Assignment: At the line with "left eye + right", start transcribing; stop after the last line of the data below. Keep it exact and leave pictures out.
*** Material provided ***
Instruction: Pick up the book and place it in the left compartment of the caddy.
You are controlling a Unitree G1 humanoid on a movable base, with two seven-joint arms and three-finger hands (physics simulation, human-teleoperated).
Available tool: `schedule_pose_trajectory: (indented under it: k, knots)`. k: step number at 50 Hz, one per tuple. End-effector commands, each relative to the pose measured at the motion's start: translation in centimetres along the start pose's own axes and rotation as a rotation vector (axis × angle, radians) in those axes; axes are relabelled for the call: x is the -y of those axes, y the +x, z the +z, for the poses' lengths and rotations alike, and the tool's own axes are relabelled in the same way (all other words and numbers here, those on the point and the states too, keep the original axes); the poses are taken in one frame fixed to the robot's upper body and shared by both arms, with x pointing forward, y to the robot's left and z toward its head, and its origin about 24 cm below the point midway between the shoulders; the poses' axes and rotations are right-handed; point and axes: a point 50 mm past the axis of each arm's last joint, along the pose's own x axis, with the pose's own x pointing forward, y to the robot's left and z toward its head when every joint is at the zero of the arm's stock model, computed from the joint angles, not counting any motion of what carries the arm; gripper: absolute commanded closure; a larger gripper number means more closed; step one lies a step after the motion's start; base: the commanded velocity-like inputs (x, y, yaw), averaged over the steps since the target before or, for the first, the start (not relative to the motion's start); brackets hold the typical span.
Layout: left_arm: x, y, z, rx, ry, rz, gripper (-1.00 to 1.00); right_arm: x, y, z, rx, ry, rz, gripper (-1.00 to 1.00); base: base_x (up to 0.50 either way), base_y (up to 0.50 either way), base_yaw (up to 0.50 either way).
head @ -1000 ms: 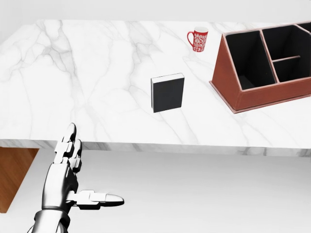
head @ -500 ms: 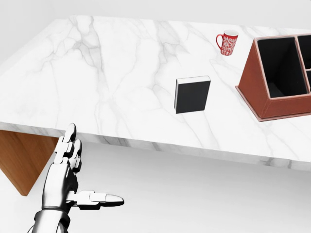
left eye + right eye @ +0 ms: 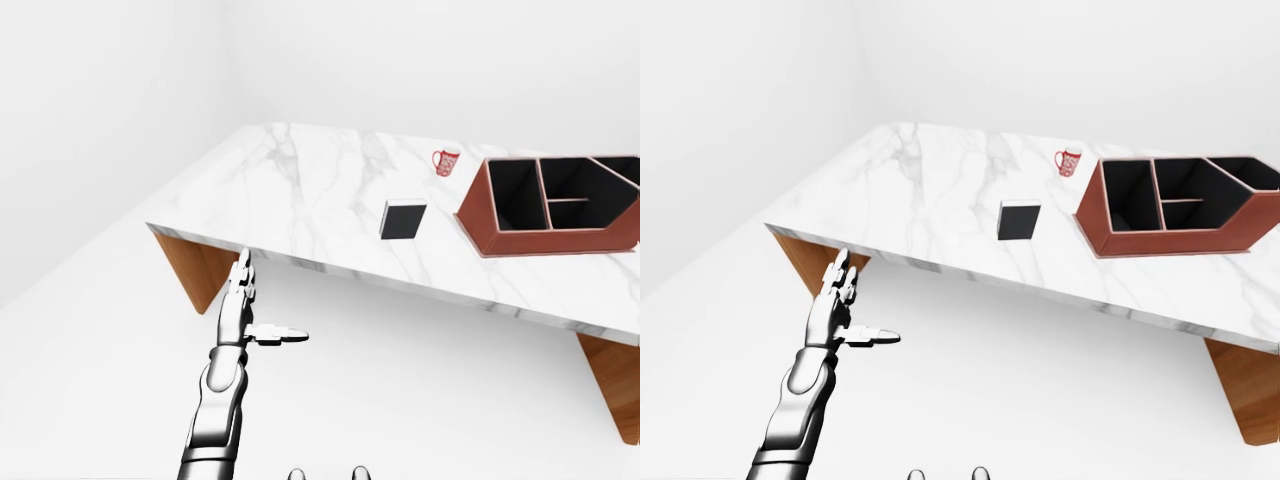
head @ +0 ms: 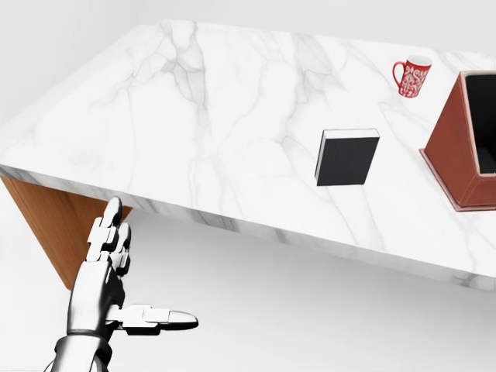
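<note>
- My left hand hangs below the table edge, fingers spread, holding nothing; right hand out of view.
- Book lies flat, just left of the caddy, apart from it.
- Mug stands near the far edge.

Three head-mounted views looking down across the white marble table. The head view sits closest, cropping the reddish-brown leather caddy at its right edge. Both eye views stand farther off — they share the whole tabletop and the caddy entire.
</note>
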Motion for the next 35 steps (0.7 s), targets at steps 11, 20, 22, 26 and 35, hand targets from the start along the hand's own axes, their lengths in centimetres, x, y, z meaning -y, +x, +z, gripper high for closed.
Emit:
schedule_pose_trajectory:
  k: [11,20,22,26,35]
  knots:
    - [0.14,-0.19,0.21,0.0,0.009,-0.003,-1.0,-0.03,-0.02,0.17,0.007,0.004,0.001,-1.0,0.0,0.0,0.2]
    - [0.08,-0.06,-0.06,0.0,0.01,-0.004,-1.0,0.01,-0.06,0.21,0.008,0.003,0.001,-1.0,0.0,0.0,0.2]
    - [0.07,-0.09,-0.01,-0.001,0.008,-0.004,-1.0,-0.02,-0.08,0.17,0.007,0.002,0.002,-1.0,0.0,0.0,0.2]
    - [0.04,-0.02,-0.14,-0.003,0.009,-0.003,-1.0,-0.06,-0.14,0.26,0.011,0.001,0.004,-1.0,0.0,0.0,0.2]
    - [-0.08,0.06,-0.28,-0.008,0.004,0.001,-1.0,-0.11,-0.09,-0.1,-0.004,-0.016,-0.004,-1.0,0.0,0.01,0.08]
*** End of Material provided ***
Written response:
left eye + right eye @ +0 ms: 
head @ +0 ms: 
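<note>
- My left hand hangs below the table edge, fingers spread, holding nothing; right hand out of view.
- Book lies flat, just left of the caddy, apart from it.
- Mug stands near the far edge.

Three head-mounted views looking down across the white marble table. The head view sits closest, cropping the reddish-brown leather caddy at its right edge. Both eye views stand farther off — they share the whole tabletop and the caddy entire.
</note>
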Motion for the next 35 steps (0.7 s), targets at steps 11, 20, 22, 26 and 35, hand targets from the start along the hand's own axes, their lengths in centimetres, x, y, z meaning -y, +x, +z, gripper high for closed.
Emit:
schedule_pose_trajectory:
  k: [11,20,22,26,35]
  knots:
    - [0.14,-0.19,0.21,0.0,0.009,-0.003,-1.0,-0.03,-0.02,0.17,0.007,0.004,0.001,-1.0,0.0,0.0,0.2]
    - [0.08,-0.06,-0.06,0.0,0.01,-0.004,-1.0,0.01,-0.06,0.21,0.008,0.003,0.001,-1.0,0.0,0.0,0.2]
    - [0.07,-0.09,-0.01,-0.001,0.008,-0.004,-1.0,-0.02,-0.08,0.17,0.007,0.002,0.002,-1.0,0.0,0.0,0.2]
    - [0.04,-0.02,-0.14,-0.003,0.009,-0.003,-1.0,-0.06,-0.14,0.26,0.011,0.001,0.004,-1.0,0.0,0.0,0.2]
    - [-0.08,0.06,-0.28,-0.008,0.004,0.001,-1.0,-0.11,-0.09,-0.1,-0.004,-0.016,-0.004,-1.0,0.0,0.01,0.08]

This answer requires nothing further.